Photojournalisme, entre information et mise en scène : Lorsque la recherche de l’émotion déforme les faits

déc 05, 2019

Roger Job, photoreporter Paris Match, Newsweek, Géo, Le monde (Belgique) - Harandane Dicko, Photoreporter (Mali) - Josephine Abomo, Photo reporter Cameroun Tribune (Cameroun) - Colin Delfosse, photo-reporter, Le Monde, New York Times…, (Belgique)
Modérateur : Jean Claude Allanic, Journaliste TV, ancien médiateur de France3 (France) Rapporteur : Mehdi KHELFAT – Responsable éditorial « monde » RTBF (Belgique)

Par Mehdi Khelfat, responsable éditorial « Monde », RTBF (Belgique)

Au cœur du débat, les photojournalistes comme témoins de notre époque.

Un photojournaliste prend des photos pour raconter des histoires vraies au cœur de l’évènement. C’est un transmetteur qui permet de mieux comprendre le monde. Une bonne photo explique les choses.

Une photo doit réunir 2 personnes :
• Celui qui fait la photo
• Le récepteur de la photo

Elle doit faire apparaitre les choses que l’on ne voit pas/ le photographe chasse sans tuer, et au lieu d’un mort, on fait un éternel.

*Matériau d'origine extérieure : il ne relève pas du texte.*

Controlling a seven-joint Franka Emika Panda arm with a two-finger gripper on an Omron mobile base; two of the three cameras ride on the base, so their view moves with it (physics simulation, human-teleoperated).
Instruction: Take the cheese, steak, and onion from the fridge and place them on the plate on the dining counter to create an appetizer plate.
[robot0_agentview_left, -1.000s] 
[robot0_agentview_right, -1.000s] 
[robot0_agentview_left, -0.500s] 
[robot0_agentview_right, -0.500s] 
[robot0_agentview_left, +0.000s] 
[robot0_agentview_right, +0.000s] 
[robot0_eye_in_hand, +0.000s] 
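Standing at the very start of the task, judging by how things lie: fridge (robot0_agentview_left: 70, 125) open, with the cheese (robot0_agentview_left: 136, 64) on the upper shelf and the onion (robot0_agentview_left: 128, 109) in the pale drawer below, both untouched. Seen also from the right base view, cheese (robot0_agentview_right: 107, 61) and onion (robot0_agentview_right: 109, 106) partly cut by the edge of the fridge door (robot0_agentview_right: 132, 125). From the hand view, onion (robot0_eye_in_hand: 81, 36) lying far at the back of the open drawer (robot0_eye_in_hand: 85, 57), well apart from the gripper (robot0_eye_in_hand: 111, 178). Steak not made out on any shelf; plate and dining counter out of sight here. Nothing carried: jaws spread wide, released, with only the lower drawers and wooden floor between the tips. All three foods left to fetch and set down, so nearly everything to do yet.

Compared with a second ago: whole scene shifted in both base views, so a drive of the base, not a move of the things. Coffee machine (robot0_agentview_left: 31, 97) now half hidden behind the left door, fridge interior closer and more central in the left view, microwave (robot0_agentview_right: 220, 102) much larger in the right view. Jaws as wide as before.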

Une photo doit permettre de penser juste ! C’est aussi un moyen de faire réagir. Mais difficile face à la surabondance d’images.

Une photo peut-elle bouleverser le cours des choses ?

Une certitude, une photo reste. Ne pas faire ces photos qui peuvent servir serait un abandon de poste.

« Quand on me dit ma photo est belle, je m’en fous ! J’aime quand ma photo fait réagir. Mais attention, texte et image doivent faire l’amour pour faire de beaux enfants » Roger Job

« Au Cameroun, la démarche est singulière : on se concentre sur un fait. La presse écrite est un vrai canal de diffusion. Mais ce qui réduit dans notre façon de nous exprimer par la photographie, c’est l’écriture de l’histoire ensuite par la rédaction » Joséphine Abomo

La grosse difficulté partagée par l’ensemble du panel, c’est de se faire déposséder de son travail. Que l’on interprète différemment les photos. Souvent, le travail n’est pas décrypté.

Les photos commandées

© Philippe Cortes

Face à la baisse des revenus de la presse liée au contexte économique, certains photojournalistes doivent proposer leurs services à d’autres structures qui ont bien compris le langage photographique. Que la photo est une formidable manière de communiquer (mais pas d’informer) pour les ONG et les organismes liés à l’ONU. Les photojournalistes ont besoin de vivre de leur métier, mais certains organismes font appel à de la mise en scène, limite à de la propagande. Le journaliste perd droit aux images. On profite de la vulnérabilité financière (matériel et voyages chers) de certains photojournalistes pour leur donner des contraintes hors des critères de la déontologie.
Les photographes doivent individuellement se fixer leurs propres limites !
Il faut éviter les zoos humains. Pour une ONG, une bonne photo peut beaucoup rapporter mais attention au droit à l’image ! Les enfants africains et occidentaux ont-ils les mêmes droits en la matière ?

Expliquer le monde

Il y a le problème économique mais aussi un énorme problème éditorial. Le métier évolue de la même manière que la société, vers une « fastfoodisation » : « les vendeurs de papier veulent servir des choses faciles au public ».
Mais on doit expliquer les choses par la photo, des choses complexes. La situation en Syrie est compliquée et une photo seule ne peut pas expliquer la complexité du monde. Pour certains, la photo est une illustration alors qu’elle est un langage en propre et qu’elle s’appuie sur le reste du travail journalistique réalisé par la publication. Aujourd’hui souvent, on utilise les photos comme un torrent qui ne veut plus rien dire. Il faut respecter la parole du photojournaliste. Il faut se battre pour une information de qualité.